Exercise prompt ▸ Take the line containing "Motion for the" and all lines after it to the end of the records, and output them exactly.

Data records:
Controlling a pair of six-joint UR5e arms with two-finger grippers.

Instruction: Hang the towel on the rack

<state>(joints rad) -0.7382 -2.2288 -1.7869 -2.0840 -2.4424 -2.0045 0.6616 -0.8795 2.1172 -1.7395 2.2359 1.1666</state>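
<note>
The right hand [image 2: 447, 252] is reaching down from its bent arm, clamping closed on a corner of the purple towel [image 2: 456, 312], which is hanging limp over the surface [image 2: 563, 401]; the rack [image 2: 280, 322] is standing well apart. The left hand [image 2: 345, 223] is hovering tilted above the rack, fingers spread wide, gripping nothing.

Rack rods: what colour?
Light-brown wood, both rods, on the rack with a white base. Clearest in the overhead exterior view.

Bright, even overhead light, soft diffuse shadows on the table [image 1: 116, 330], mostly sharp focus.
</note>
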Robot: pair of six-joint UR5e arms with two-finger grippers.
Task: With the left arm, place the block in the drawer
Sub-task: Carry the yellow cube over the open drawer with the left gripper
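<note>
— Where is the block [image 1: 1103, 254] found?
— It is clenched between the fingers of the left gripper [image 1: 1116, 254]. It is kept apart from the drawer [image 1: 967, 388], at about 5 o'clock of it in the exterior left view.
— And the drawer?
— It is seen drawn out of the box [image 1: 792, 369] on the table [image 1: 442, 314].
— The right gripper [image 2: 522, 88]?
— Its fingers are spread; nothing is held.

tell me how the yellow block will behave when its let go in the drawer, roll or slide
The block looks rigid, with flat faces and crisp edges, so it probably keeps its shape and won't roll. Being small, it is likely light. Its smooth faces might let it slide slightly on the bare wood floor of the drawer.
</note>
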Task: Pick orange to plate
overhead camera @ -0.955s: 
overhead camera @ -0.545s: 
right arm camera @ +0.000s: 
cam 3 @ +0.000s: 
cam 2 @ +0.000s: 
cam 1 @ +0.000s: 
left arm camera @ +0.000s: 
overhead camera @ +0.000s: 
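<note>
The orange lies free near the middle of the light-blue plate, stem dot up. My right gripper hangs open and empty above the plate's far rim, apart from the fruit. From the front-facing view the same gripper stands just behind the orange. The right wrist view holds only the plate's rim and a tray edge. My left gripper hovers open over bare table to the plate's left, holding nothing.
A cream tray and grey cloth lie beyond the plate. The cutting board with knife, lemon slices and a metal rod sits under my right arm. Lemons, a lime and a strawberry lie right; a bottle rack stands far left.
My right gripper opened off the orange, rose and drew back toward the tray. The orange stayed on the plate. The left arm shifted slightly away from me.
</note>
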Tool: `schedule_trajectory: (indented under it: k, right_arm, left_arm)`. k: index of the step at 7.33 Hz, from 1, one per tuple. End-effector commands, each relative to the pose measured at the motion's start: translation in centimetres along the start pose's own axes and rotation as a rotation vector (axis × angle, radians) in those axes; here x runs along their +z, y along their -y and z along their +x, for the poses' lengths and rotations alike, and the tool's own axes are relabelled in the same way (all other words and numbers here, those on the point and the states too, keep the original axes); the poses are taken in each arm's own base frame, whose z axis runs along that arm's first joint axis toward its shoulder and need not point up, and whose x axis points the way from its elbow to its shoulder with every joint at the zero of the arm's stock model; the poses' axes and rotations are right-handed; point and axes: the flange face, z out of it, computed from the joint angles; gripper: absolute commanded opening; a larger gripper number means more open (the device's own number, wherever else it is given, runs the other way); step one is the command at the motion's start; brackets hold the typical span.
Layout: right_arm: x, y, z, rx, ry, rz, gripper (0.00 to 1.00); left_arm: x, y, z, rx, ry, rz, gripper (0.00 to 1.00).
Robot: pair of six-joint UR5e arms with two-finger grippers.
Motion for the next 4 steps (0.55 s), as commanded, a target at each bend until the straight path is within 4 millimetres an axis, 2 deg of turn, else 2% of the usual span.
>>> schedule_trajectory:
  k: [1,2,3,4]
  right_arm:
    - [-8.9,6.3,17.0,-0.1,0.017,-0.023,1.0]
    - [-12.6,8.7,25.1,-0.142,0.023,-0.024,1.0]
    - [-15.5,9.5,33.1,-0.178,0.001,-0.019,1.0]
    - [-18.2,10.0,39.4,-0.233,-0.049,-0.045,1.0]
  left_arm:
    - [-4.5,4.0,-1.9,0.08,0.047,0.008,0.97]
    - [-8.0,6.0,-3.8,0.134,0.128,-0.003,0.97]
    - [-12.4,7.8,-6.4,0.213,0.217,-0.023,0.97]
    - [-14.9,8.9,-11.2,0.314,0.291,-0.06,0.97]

Answer for this exercise ▸
Motion for the next 4 steps (0.55 s), as commanded, a target at each bend until the straight path is within 4 millimetres an axis, 2 deg of turn, else 2% of the usual span.
>>> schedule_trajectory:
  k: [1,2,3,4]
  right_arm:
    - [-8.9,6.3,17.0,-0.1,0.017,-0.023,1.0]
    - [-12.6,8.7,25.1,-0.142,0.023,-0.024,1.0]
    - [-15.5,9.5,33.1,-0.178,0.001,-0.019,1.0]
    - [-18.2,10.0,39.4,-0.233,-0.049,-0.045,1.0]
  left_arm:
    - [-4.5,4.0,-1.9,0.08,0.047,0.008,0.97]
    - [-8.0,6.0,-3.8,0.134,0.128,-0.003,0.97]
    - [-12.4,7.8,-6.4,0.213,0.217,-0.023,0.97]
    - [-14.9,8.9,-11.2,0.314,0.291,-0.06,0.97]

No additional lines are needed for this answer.